Rainbow Gap by Lee Lynch is a book so exquisite that I just want everyone to go read it. Like, seriously, stop reading this review, buy it and read it right now.
Jaudon Vicker and Berry Garland have always known they would be together, even when they were little girls holding hands on their way to school. Berry stuck up for Jaudon and comforted her when bullies made school too tough to handle, and Jaudon grounded Berry and gave her the family she needed after her parents left and never came back.
Coming of age in the late 1960s and early 1970s means both women are figuring out who they are against the backdrop of the Vietnam War and the women’s lib movement. But no matter where their paths take them, with Jaudon increasingly investing herself in the family business and Berry trying to find herself spiritually and help vulnerable women, they’re always each other’s home.
The Characters are the Story
While a lot happens in Rainbow Gap, which isn’t surprising since it spans more than 15 years, there isn’t really a plot. That’s because Berry and Jaudon are the story, both as individuals and as a couple. We join them for periods in their life, seeing how they wrestle with their respective issues.
Berry grows from being Jaudon’s steady source of sweetness and light to a woman of grit and convictions, taking risks to help those working to advance women’s rights. Berry’s parents and their absence remain a constant in her mind, although the family she makes with Jaudon and her Gran soothes that anxiety. We watch Jaudon slowly grow more comfortable in her more masculine body, and while she carries the scars of bullying with her, Berry’s love helps her accept herself exactly as she is.

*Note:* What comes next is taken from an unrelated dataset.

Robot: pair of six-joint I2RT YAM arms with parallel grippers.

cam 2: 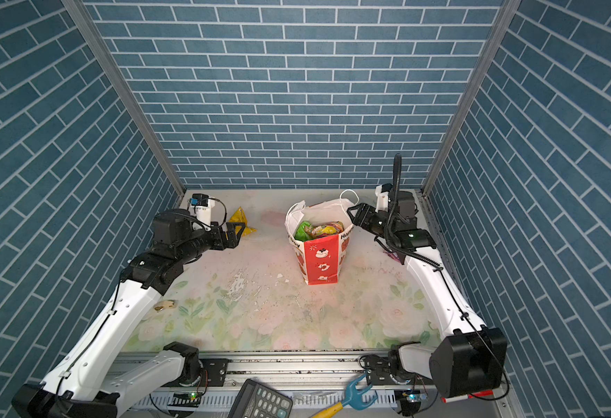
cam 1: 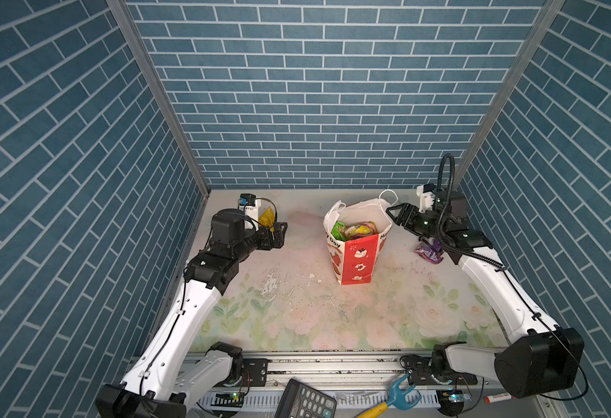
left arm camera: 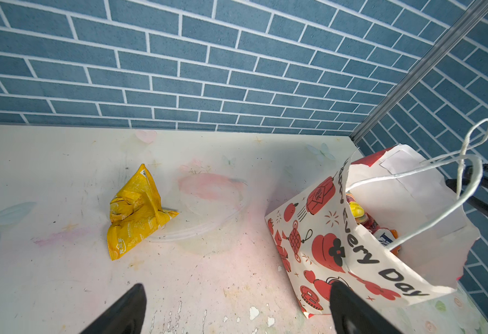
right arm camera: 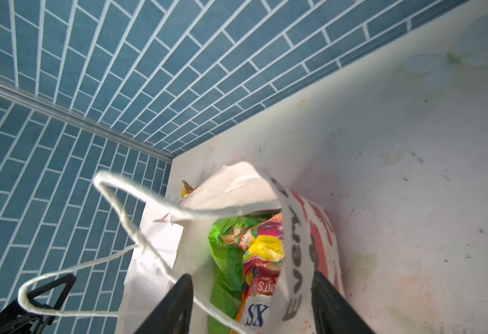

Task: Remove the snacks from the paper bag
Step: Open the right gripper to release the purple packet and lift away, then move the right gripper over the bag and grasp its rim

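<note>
Right wrist view: my right gripper hangs at the mouth of the paper bag, jaws apart, snacks inside; left gripper gapes empty near the yellow packet.

A desk with a faded floral print is carrying scuffs and dark specks, and white flakes of peeled surface are lying near its middle. Blue brick-patterned walls are enclosing it on three sides, with metal corner posts running up where they meet. A grey metal rail is running along the front edge. In front of it, a dark calculator is lying tilted, partly cut off. Near it, a toy tool with a blue forked head and a yellow handle is lying slantwise. A red marker is lying further right. In a top view, a small gold-coloured object is sitting at the desk's left edge.
</note>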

Jaudon and Berry are also joined by a cast of side characters who give texture to the story. Berry’s grandmother not only raises her, but eventually lives with the two leads, giving them both a loving, guiding presence. During their college years they make friends with Rigo, a fun loving gay man who’s a bigtime player. Through Berry’s involvement in the women’s lib movement they also make friends with other lesbians and straight women, and the tension between the two groups show how feminism isn’t always intersectional. Even the swamp where they live is its own character, so clearly drawn that it makes us feel like we’re there, listening to the frogs singing in the night.
This is Not a Romance Novel (in the Best Way)
Seriously. I just want to get that out there right away. Rainbow Gap doesn’t follow the convention of meet cute, flirting, sexy kissing (and/or sex), major conflict that leads to breakup, then make up for the happily ever after or happy for now. And yet, it’s a deeply romantic book that I would instead describe as a love story.
Berry and Jaudon are together from the beginning, with the first line telling us that “They started courting as schoolgirls in that fall of 1959, when they were eight.” They are the epitome of soulmates and my heart clenched every time an obstacle came into their path, whether it was the palpable, dangerous homophobia of the time, other women, or simply the fact that growing up changes who you are. Their public moments are bittersweet as they find ways to touch so that no one can see them, regularly reminding us that their love is illegal, no matter how beautiful it is.
Rainbow Gap is a Timely Book
So here’s the thing. I love a good romance, as you all know well because I fangirl about so many of them. But I love that lesbian fiction is more than just romance, even if it often all gets painted with the same brush. And like I said in my review of A Return to Arms, writing stories about women loving women was and continues to be a radical act. With the political climates being what they are in the US and many other parts of the world, we need books that celebrate love between two women, and I love that Lee Lynch gives us that while also challenging us to think about things like gender equality, homophobia, overreaching by the police, and racism.
Things are better now than they were in the 1970’s for many women, but the issues Jaudon, Berry and their friends face are highly relevant today. There’s a reason why 40% of homeless youth identify as LGBTQ. And those rights that Berry and her women’s lib friends were fighting for are being stripped away by an administration that doesn’t give a damn about women, the LGBTQ community, or people of colour. Rainbow Gap gives us hope through Berry and Jaudon’s love as well as by giving us concrete examples of political action we can all take to make change in our communities to keep ourselves and our families safe.
The Conclusion
taras favourite lesbian booksI don’t know how I’ve never read anything by Lee Lynch before, because now I just want to run out and buy her entire backlist. Rainbow Gap is not only a wonderful, moving book, it’s also an important book that should be required reading. Just like The Liberators of Willow Run, it reminds us that we’ve been here before and we can do this again. I cannot recommend it highly enough.